Una de pandemia zombie danesa. Centrada en una familia con hija menor mimada e hijo mayor adolescente rebelde, vecinos de una zona residencial donde todo parece transcurrir con amor y armonía hasta que la evidencia ensombrece: un virus mortal se propaga. El apocalipsis va rápido, pero hasta por lo menos la mitad de la película es casi invisible. Algo de lo que se habla en televisión, se difunde en comunicados inquietantes-¡no llamen al 911!- algo malo que se intuye por el patrullaje incesante de fuerzas de seguridad armadas, muy armadas. Los contagiados, muertos vivientes, asustan primero por los sonidos animales que emiten. Pero el director Bo Mikkelsen, aún mostrando poca sangre, no ahorra ideas truculentas que a más de uno dibujarán una sonrisa.

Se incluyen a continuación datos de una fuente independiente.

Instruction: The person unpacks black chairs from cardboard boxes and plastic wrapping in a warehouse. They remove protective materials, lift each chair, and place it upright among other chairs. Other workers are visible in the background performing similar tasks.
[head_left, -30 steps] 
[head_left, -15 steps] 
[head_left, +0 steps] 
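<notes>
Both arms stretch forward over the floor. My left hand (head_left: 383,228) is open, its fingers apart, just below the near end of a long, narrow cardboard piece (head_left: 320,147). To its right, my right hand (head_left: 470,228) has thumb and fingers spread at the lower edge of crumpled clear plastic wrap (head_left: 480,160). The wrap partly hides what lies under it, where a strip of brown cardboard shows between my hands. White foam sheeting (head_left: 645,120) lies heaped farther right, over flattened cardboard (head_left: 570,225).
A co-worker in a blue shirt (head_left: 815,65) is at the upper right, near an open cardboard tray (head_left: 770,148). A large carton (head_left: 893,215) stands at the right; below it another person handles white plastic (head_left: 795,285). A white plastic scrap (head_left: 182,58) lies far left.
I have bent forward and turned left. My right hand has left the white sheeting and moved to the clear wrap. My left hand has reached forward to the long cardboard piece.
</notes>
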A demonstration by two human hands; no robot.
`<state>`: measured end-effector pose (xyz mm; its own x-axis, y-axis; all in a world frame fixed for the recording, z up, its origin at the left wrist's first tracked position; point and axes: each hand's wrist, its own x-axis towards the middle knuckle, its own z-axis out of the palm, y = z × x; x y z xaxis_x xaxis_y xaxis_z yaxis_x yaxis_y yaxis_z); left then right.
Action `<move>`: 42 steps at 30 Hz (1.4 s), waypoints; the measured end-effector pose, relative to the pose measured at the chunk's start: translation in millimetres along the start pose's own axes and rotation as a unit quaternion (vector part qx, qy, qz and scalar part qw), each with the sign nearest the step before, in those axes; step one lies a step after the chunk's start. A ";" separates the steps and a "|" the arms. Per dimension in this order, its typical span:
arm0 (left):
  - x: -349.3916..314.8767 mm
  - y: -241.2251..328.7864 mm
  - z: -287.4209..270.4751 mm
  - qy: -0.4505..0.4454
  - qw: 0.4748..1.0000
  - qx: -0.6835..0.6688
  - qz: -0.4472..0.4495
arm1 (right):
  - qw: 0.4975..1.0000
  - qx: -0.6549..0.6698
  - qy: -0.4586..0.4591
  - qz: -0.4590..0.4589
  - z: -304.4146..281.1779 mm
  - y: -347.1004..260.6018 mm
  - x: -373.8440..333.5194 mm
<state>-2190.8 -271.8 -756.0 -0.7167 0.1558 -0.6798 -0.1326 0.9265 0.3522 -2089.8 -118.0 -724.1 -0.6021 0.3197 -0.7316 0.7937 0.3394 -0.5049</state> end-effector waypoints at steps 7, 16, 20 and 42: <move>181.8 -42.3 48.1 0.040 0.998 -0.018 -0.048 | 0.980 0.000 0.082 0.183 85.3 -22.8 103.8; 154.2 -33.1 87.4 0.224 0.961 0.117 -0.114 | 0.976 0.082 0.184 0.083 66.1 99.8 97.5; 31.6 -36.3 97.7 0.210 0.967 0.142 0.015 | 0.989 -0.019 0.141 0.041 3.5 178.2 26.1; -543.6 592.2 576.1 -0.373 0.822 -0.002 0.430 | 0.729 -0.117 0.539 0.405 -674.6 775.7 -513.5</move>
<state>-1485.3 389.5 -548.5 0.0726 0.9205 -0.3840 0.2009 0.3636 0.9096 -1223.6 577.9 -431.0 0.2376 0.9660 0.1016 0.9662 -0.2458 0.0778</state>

Porque Ellos te están esperando -título casi opuesto al original, What we become: en lo que nos transformamos-, tiene a su favor la sobriedad de su puesta y el trabajo de sus buenos intérpretes (vistos en Borgen, la estupenda "House of Cards danesa", la serie favorita del presidente Macri). Pero el guión ofrece poco más que una puerta abierta a terrenos conocidos y transitados del género. Los golpes de efecto sonoros no logran que el asunto vuele por encima de lo rutinario y la pintura de personajes es superficial, al menos para que nos comprometamos a acompañarlos en su desventura.